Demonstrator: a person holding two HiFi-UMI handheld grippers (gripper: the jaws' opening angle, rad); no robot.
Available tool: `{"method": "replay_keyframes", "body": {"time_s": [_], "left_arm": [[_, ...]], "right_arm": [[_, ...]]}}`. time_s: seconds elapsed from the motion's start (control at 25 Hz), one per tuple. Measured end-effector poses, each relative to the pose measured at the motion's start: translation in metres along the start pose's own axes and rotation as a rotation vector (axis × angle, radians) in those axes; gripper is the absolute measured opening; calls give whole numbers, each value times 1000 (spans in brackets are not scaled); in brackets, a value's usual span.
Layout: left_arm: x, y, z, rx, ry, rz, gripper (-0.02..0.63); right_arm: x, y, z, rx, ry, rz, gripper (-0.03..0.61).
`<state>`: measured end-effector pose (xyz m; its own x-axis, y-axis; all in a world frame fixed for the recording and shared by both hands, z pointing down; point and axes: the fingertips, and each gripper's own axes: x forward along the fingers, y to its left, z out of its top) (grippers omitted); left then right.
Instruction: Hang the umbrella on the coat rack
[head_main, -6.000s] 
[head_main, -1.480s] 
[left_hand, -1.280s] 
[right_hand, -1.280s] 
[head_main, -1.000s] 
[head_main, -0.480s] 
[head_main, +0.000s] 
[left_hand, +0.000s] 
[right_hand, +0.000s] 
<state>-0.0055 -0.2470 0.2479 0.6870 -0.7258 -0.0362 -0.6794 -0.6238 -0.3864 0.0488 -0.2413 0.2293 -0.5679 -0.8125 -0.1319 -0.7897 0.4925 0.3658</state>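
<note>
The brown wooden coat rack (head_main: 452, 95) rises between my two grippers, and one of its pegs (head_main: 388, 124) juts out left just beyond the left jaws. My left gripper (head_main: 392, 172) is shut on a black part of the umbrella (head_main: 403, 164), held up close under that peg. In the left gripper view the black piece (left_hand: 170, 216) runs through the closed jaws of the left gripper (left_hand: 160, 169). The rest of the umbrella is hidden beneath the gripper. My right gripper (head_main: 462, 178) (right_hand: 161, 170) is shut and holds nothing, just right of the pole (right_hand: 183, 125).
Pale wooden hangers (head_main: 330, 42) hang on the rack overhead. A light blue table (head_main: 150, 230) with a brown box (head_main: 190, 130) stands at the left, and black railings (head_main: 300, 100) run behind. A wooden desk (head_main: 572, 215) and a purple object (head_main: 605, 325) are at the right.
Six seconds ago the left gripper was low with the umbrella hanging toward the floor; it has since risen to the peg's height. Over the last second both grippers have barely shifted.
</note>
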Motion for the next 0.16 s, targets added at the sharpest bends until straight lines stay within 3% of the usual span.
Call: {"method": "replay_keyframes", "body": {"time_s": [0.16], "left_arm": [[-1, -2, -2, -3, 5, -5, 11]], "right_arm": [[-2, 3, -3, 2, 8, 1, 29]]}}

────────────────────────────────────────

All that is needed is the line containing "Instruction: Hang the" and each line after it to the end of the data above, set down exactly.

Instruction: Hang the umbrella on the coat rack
[head_main, -6.000s] 
[head_main, -1.480s] 
[left_hand, -1.280s] 
[right_hand, -1.280s] 
[head_main, -1.000s] 
[head_main, -0.480s] 
[head_main, +0.000s] 
[left_hand, +0.000s] 
[right_hand, +0.000s] 
<state>-0.0055 -0.2470 0.2479 0.6870 -0.7258 -0.0362 -0.6794 -0.6238 -0.3864 0.0488 -0.2413 0.2293 -0.5679 -0.8125 -0.1319 -0.7897 0.4925 0.3658</state>
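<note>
The brown wooden coat rack (head_main: 452, 95) rises between my two grippers, and one of its pegs (head_main: 388, 124) juts out left just beyond the left jaws. My left gripper (head_main: 392, 172) is shut on a black part of the umbrella (head_main: 403, 164), held up close under that peg. In the left gripper view the black piece (left_hand: 170, 216) runs through the closed jaws of the left gripper (left_hand: 160, 169). The rest of the umbrella is hidden beneath the gripper. My right gripper (head_main: 462, 178) (right_hand: 161, 170) is shut and holds nothing, just right of the pole (right_hand: 183, 125).
Pale wooden hangers (head_main: 330, 42) hang on the rack overhead. A light blue table (head_main: 150, 230) with a brown box (head_main: 190, 130) stands at the left, and black railings (head_main: 300, 100) run behind. A wooden desk (head_main: 572, 215) and a purple object (head_main: 605, 325) are at the right.
Six seconds ago the left gripper was low with the umbrella hanging toward the floor; it has since risen to the peg's height. Over the last second both grippers have barely shifted.
</note>
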Motion for the next 0.16 s, targets added at the sharpest bends until straight lines stay within 3% of the usual span.
Call: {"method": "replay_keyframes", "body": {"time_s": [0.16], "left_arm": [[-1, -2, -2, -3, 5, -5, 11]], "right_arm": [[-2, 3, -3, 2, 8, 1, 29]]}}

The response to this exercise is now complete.